## Task details
Check every line of the data for the word "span", and copy those that have it.
**********
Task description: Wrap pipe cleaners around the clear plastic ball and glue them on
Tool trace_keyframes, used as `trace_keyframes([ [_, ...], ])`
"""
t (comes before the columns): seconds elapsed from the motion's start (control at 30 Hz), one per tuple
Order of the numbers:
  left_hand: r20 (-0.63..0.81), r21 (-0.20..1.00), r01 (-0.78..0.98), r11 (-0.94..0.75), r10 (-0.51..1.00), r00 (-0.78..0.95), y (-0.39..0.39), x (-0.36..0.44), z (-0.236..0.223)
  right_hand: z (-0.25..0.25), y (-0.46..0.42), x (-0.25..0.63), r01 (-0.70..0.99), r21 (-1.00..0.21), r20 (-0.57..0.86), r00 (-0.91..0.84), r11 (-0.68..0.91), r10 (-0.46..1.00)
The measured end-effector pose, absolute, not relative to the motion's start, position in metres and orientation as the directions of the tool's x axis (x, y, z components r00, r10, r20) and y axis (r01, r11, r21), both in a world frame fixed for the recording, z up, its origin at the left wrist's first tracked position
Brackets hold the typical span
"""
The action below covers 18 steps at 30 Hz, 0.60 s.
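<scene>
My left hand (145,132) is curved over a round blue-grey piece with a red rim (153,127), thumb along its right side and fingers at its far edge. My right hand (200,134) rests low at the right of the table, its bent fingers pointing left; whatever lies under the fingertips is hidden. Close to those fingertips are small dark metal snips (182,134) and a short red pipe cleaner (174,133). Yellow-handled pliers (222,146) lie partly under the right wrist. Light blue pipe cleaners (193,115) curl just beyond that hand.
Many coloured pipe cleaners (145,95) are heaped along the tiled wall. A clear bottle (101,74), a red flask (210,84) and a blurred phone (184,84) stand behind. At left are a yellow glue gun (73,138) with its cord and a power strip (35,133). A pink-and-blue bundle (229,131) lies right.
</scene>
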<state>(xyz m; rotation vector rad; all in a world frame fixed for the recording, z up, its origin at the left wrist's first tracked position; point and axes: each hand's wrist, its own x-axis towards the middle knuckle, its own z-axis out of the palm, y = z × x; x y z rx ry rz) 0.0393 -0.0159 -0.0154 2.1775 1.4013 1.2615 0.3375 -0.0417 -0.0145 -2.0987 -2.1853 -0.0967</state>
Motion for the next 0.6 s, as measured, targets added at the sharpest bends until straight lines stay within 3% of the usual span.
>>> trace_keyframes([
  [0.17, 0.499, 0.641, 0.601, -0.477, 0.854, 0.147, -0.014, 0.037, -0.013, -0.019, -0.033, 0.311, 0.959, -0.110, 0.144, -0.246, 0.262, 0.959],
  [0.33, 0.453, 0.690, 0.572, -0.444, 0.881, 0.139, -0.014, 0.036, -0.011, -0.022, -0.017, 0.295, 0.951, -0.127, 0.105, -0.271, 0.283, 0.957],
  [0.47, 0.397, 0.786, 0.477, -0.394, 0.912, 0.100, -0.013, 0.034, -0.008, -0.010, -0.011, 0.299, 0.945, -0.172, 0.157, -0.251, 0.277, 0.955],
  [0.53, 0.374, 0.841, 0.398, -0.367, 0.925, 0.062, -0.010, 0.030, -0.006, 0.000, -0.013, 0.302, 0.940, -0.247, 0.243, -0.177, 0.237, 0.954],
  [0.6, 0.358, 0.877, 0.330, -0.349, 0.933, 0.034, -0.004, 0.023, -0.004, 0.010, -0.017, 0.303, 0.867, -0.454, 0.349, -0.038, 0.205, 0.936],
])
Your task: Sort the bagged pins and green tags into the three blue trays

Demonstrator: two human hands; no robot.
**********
## Exercise solution
Brackets hold the typical span
Motion for the next 0.6 s, as measured, targets added at the sharpest bends until straight lines stay within 3% of the usual span.

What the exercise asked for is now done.